Thanks for your answer, and I will try to follow your suggested methods. Btw, I was indeed loading kinetics pretrained resnet50 instead of imagenet pretrained resnet50, so I think I had followed the paper's training scheme. (But, of course, msnet module related weights are initialized using this repo's code.) Appreciate your attention on this issue, closing now.

arunos728 commented 2 years ago

I think you have already understood, but what I mean was that you should use the Kinetics pre-trained MSNet weights for training MSNet on HMDB51, not the Kinetics pre-trained TSM (or TSN) weights.

TimandXiyu commented 2 years ago

I think you have already understood, but what I mean was that you should use the Kinetics pre-trained MSNet weights for training MSNet on HMDB51, not the Kinetics pre-trained TSM (or TSN) weights.

Okay, thanks for correction on that, since it could days to do that so I was not assuming that is the case and doing experiments on smaller dataset to develop my code with speed. If that weights is somehow still on your server, maybe you can share that since I believe other issues are also asking about this. Of course, if it is not the case, it is totally fine, I setup experiments on full kinetics.
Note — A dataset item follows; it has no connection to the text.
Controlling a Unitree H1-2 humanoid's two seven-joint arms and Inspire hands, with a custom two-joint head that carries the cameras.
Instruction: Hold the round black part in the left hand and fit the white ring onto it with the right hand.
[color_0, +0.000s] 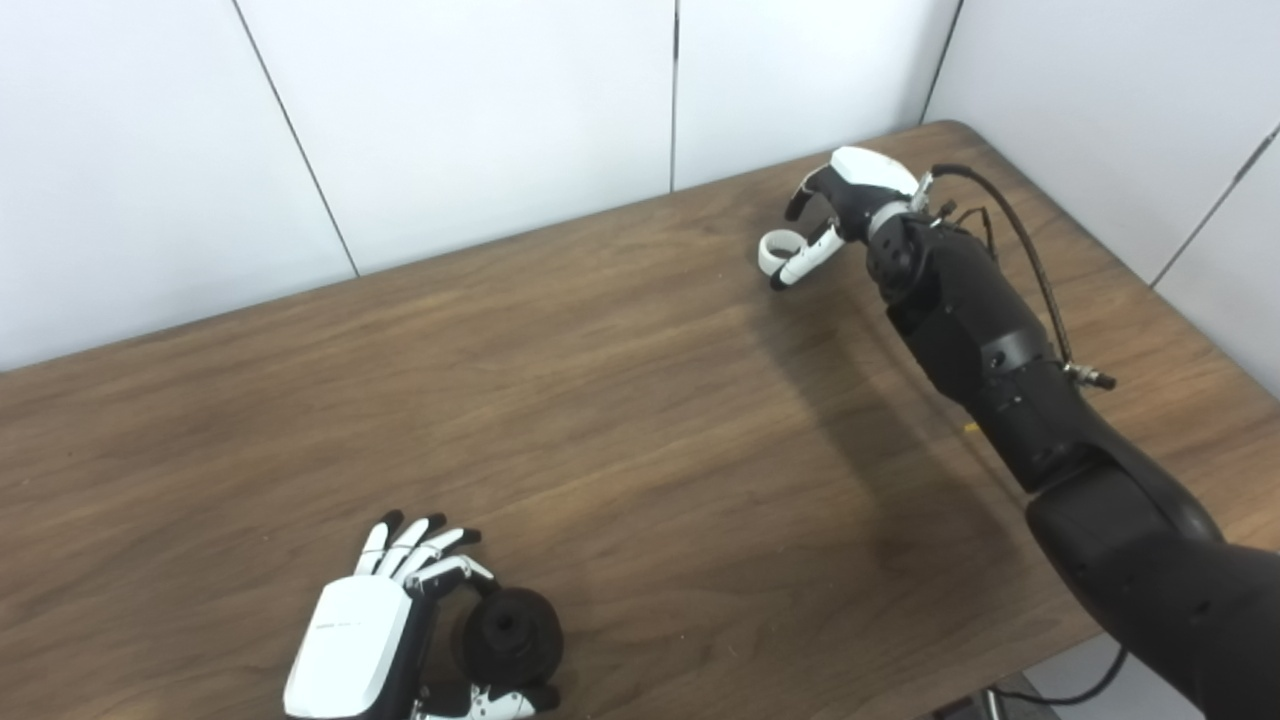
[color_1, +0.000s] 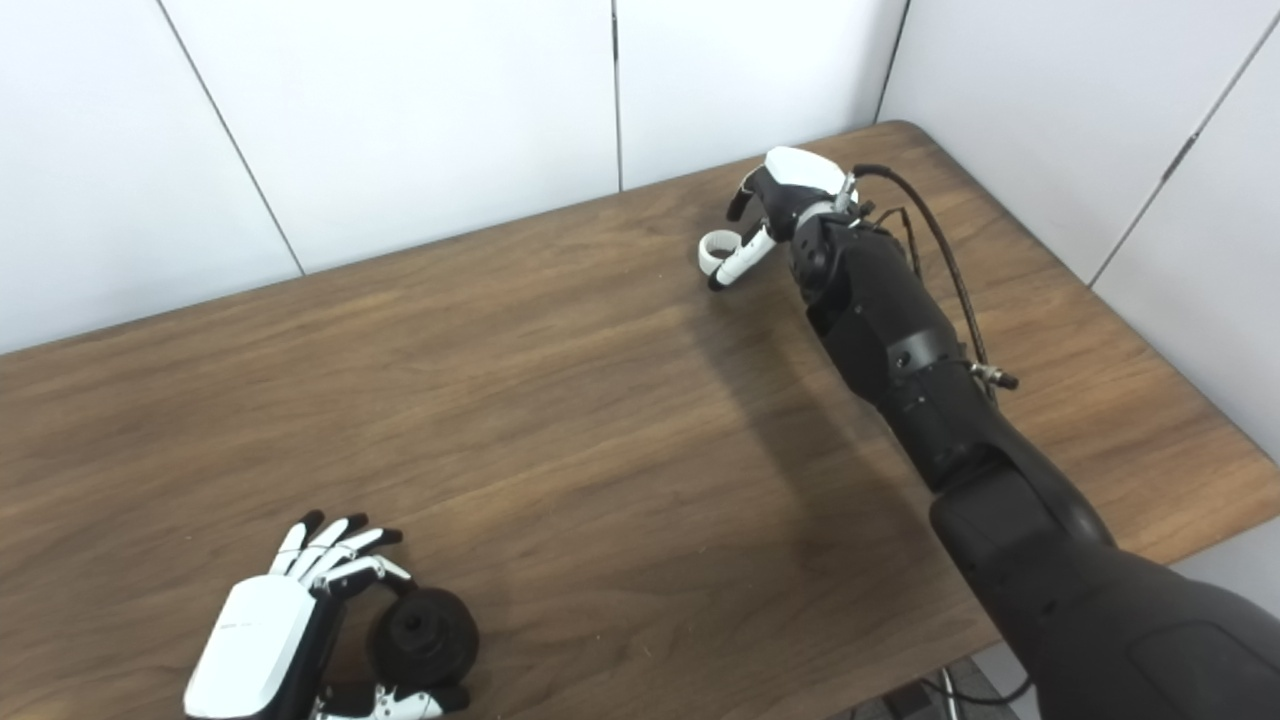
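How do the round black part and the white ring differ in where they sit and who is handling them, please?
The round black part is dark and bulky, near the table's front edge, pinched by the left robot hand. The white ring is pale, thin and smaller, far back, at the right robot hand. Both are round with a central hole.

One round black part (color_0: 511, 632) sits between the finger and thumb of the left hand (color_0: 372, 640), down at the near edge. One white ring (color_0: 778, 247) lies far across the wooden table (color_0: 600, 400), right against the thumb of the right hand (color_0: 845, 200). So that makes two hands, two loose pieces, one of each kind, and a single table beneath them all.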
arunos728 commented 2 years ago

Also, if you want to see more gains on kinetics, I recommend using the code of SELFY, which is the expansion of this work introduced in ICCV 2021. The code form is nearly the same as MSNet, so you could feel comfortable using it.

TimandXiyu commented 2 years ago

Very thankful for your prompt on this. It would be my fault not checking out more recent works on this.